1868, A ghostly warning

This autumn was overshadowed for Bute by an event which he felt much for several reasons, the death (on November 10), when only in his twenty-seventh year, of his cousin the fourth and last Marquess of Hastings, to whose unfortunate career reference has already been made. Bute had gone up to Scotland a few days previously, leaving at Cardiff Castle Mr. John Boyle (the brother of one of his former curators and a trustee of his father's will), who on November 10 was expecting a friend to dinner. Seated in the library, he heard a carriage roll through the great courtyard and stop at the door. After an interval, thinking the bell must be broken, he came into the hall, but the butler, who was waiting there, assured him that no carriage had come. Next morning he received a telegram announcing that Lord Hastings had died suddenly the night before. He only heard later, for the first time, that the arrival of a spectral carriage was said always to foretell the death of some member of the Hastings family.[[11]]

[[1]] Hartwell Grissell, M.A., of Brasenose, and for many years attached to the Papal Court.

[[2]] The late Father James MacSweeney, Bute's principal collaborator in his opus magnum, the translation of the Roman Breviary.

[[3]] The Senior Students (now called "Students") of Christ Church correspond to the Fellows of other colleges.

[[4]] The writer was told by Mr. Chamberlain himself, in his old age, that he had first worn a red chasuble at St. Thomas's Church on Whit Sunday, 1854. Dr. Neale, however, had certainly worn the Eucharistic vestments before that in his chapel at East Grinstead; and they were introduced at Wilmscote (Warwickshire) as early as 1849.

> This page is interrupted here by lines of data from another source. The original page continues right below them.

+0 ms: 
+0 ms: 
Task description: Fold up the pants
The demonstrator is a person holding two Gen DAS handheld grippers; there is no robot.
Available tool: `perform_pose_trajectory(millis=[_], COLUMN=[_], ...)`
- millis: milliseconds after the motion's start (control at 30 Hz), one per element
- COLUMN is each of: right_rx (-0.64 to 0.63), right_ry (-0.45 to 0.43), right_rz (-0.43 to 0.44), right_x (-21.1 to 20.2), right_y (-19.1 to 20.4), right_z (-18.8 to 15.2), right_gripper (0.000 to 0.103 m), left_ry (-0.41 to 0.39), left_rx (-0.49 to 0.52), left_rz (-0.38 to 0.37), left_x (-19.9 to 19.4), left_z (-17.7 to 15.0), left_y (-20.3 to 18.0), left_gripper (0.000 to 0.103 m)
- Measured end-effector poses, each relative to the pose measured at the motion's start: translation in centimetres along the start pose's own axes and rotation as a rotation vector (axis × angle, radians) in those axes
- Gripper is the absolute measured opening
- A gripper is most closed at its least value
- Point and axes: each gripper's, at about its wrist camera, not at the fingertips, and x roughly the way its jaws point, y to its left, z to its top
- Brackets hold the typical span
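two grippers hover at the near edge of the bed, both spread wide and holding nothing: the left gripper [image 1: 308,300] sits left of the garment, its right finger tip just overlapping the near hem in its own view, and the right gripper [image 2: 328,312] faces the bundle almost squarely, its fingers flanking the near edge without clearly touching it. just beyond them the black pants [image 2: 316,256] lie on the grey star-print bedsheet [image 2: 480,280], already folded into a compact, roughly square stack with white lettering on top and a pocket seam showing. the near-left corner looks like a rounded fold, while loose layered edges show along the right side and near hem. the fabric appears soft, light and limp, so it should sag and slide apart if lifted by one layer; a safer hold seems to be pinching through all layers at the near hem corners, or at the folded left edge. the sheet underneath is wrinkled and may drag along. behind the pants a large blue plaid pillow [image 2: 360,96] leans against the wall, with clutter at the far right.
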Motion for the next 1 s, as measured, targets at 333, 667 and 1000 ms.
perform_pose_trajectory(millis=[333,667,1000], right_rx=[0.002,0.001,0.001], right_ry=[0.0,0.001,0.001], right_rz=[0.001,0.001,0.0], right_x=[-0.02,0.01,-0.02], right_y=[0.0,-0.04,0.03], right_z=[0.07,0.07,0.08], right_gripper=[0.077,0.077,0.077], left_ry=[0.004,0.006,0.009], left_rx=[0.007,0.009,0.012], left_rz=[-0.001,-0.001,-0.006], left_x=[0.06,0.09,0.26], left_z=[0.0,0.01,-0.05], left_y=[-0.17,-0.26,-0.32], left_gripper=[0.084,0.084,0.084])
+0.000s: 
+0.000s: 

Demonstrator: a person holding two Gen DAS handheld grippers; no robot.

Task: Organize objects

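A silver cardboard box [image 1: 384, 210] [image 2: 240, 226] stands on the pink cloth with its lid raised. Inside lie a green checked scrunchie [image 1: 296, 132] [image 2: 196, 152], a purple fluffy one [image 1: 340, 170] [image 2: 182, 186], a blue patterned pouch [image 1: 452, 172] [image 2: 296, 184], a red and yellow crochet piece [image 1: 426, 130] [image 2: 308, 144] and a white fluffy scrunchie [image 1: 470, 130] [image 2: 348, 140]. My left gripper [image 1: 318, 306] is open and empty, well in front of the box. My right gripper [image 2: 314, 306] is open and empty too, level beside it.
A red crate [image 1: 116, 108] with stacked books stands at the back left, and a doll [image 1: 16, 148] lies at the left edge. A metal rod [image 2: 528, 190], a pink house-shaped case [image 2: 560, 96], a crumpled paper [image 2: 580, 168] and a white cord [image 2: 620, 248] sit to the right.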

[[5]] "I remember when I was at Oxford," he said in his Rectorial address at St. Andrews a quarter of a century later (post, p. [187]), "and was going one Long Vacation to Iceland in company with an English friend (now the secretary of one of Her Majesty's ministers), I stopped the yacht here [at St. Andrews] in order to show him with pride the only place in Scotland, as far as I know, whose appearance can boast any kinship with that of Oxford."